- Problem description:
The response must restate the data exactly, with nothing left out.

Start of Source material

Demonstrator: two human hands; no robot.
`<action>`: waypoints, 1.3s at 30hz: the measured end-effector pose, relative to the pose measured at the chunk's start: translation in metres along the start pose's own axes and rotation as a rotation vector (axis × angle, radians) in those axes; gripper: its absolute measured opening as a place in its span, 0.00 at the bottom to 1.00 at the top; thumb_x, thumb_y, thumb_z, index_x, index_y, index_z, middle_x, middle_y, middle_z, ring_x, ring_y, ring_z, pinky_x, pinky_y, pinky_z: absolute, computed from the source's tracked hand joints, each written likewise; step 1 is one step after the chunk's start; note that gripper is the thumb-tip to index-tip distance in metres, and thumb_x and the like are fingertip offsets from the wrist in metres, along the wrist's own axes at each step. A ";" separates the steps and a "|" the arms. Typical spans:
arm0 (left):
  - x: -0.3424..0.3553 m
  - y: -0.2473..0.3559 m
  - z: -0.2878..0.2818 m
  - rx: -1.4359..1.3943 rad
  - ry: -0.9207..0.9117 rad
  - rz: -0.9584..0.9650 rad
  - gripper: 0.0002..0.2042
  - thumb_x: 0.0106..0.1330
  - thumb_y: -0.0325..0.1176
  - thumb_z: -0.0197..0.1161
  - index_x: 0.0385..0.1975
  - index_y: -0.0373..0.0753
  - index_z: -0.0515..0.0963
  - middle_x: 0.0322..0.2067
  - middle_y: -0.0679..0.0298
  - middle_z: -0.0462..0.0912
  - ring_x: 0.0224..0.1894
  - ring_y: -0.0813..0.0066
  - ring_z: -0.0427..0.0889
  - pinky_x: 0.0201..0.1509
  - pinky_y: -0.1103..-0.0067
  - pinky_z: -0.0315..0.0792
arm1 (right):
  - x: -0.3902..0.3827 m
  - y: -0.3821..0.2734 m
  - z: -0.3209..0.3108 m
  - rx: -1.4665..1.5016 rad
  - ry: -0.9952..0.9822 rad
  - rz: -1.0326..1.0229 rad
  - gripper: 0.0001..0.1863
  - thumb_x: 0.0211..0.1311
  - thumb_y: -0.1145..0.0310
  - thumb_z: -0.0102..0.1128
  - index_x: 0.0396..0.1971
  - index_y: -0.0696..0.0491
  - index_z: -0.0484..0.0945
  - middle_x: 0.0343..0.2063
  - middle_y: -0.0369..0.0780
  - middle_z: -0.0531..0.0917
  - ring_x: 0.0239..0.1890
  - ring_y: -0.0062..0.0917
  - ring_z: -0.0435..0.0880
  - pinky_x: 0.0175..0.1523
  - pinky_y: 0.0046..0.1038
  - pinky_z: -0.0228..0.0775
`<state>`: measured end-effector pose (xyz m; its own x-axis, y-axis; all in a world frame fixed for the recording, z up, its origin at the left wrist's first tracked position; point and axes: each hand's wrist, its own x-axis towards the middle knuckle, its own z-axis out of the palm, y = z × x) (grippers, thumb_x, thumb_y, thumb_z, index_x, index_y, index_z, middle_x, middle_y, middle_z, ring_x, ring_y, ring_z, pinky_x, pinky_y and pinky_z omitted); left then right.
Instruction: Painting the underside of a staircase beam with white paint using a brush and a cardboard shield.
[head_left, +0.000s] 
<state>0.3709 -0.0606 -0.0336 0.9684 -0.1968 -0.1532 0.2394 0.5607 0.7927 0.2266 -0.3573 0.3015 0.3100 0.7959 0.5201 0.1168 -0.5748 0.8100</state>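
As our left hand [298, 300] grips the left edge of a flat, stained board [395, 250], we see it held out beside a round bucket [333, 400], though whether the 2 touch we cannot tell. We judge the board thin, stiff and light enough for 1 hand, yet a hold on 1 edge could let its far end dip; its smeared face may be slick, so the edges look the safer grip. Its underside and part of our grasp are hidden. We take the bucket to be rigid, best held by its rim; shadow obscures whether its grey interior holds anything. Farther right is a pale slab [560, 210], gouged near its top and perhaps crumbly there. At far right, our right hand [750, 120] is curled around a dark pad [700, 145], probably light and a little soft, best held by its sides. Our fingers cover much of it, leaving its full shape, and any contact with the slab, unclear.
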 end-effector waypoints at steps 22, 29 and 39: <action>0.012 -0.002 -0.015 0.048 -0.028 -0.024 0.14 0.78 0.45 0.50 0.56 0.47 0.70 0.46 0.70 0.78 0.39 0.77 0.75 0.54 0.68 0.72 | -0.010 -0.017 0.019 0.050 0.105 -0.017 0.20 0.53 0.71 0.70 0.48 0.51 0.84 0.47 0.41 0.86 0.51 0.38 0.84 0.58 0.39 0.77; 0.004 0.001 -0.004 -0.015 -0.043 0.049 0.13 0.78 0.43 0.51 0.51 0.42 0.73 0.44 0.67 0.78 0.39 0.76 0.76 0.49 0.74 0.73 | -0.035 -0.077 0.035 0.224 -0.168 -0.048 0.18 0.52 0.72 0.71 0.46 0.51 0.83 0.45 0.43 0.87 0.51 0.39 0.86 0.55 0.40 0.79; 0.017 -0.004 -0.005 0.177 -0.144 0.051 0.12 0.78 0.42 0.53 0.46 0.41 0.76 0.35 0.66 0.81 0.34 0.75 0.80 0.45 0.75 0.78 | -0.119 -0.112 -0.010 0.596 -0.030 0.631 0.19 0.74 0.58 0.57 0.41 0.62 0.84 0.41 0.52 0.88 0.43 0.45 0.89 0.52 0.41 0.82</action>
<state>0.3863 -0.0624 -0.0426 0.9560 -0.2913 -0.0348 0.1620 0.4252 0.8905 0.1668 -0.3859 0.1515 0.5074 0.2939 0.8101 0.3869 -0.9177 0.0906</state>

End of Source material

- Answer to this exercise:
Demonstrator: two human hands; no robot.
`<action>`: waypoints, 1.3s at 30hz: the measured end-effector pose, relative to the pose measured at the chunk's start: translation in metres along the start pose's own axes and rotation as a rotation vector (axis × angle, radians) in those axes; gripper: its absolute measured opening as a place in its span, 0.00 at the bottom to 1.00 at the top; thumb_x, thumb_y, thumb_z, index_x, index_y, index_z, middle_x, middle_y, middle_z, ring_x, ring_y, ring_z, pinky_x, pinky_y, pinky_z: absolute, computed from the source's tracked hand joints, each written likewise; step 1 is one step after the chunk's start; note that gripper is the thumb-tip to index-tip distance in metres, and thumb_x and the like are fingertip offsets from the wrist in metres, along the wrist's own axes at each step. A ";" separates the steps and a "|" the arms. Typical spans:
arm0 (left):
  - x: -0.3424..0.3553 m
  - y: -0.2473..0.3559 m
  - z: -0.2878..0.2818 m
  - rx: -1.4359..1.3943 rad
  - ry: -0.9207..0.9117 rad
  - rz: -0.9584..0.9650 rad
  - gripper: 0.0002..0.2042
  - thumb_x: 0.0106..0.1330
  - thumb_y: -0.0325..0.1176
  - thumb_z: -0.0197..0.1161
  - index_x: 0.0385..0.1975
  - index_y: -0.0373..0.0753
  - index_z: -0.0515..0.0963
  - middle_x: 0.0322..0.2067
  - middle_y: -0.0679..0.0298
  - middle_z: -0.0462..0.0912
  - ring_x: 0.0224..0.1894
  - ring_y: -0.0813..0.0066
  - ring_z: -0.0427..0.0889
  - pinky_x: 0.0201..0.1509
  - pinky_y: -0.1103..-0.0067
  - pinky_z: -0.0315..0.0792
arm1 (right):
  - x: -0.3902..0.3827 m
  - y: -0.3821..0.2734 m
  - z: -0.3209..0.3108 m
  - rx: -1.4665..1.5016 rad
  - ry: -0.9952..0.9822 rad
  - rz: -1.0326..1.0229 rad
  - gripper: 0.0001..0.1863
  - thumb_x: 0.0211..0.1311
  - thumb_y: -0.1145..0.0310
  - thumb_z: -0.0102..0.1128
  - index_x: 0.0396..0.1971
  - index_y: -0.0696..0.0491
  - index_z: -0.0484..0.0945
  - middle_x: 0.0343..0.2063
  - middle_y: -0.0369..0.0780
  - middle_z: -0.0531..0.0917
  - ring_x: 0.0239..0.1890
  - ring_y: -0.0062..0.0917
  - ring_z: -0.0435..0.0880
  - pinky_x: 0.0175..0.1523
  - pinky_y: 0.0046..0.1038
  - pinky_z: -0.0228..0.0775
`<state>`: measured end-effector pose (xyz m; its own x-axis, y-axis; all in a world frame fixed for the recording, z up, its origin at the left wrist's first tracked position; point and axes: each hand's wrist, its own x-axis towards the middle knuckle, its own z-axis out of the palm, y = z × x) (grippers, thumb_x, thumb_y, thumb_z, index_x, index_y, index_z, middle_x, middle_y, middle_z, ring_x, ring_y, ring_z, pinky_x, pinky_y and pinky_z omitted); left then right.
Instruction: Painting the underside of a staircase beam with white paint using a brush and a cardboard shield.
[head_left, +0.000s] 
<state>0.3709 -0.0606 -0.0336 0.9684 -0.1968 -0.1532 0.2394 0.5607 0.7927 0.2266 -0.3573 0.3015 0.3100 0.7959 0.5201 0.1168 -0.5748 0.8100</state>
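As our left hand [298, 300] grips the left edge of a flat, stained board [395, 250], we see it held out beside a round bucket [333, 400], though whether the 2 touch we cannot tell. We judge the board thin, stiff and light enough for 1 hand, yet a hold on 1 edge could let its far end dip; its smeared face may be slick, so the edges look the safer grip. Its underside and part of our grasp are hidden. We take the bucket to be rigid, best held by its rim; shadow obscures whether its grey interior holds anything. Farther right is a pale slab [560, 210], gouged near its top and perhaps crumbly there. At far right, our right hand [750, 120] is curled around a dark pad [700, 145], probably light and a little soft, best held by its sides. Our fingers cover much of it, leaving its full shape, and any contact with the slab, unclear.
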 end-effector waypoints at steps 22, 29 and 39: <action>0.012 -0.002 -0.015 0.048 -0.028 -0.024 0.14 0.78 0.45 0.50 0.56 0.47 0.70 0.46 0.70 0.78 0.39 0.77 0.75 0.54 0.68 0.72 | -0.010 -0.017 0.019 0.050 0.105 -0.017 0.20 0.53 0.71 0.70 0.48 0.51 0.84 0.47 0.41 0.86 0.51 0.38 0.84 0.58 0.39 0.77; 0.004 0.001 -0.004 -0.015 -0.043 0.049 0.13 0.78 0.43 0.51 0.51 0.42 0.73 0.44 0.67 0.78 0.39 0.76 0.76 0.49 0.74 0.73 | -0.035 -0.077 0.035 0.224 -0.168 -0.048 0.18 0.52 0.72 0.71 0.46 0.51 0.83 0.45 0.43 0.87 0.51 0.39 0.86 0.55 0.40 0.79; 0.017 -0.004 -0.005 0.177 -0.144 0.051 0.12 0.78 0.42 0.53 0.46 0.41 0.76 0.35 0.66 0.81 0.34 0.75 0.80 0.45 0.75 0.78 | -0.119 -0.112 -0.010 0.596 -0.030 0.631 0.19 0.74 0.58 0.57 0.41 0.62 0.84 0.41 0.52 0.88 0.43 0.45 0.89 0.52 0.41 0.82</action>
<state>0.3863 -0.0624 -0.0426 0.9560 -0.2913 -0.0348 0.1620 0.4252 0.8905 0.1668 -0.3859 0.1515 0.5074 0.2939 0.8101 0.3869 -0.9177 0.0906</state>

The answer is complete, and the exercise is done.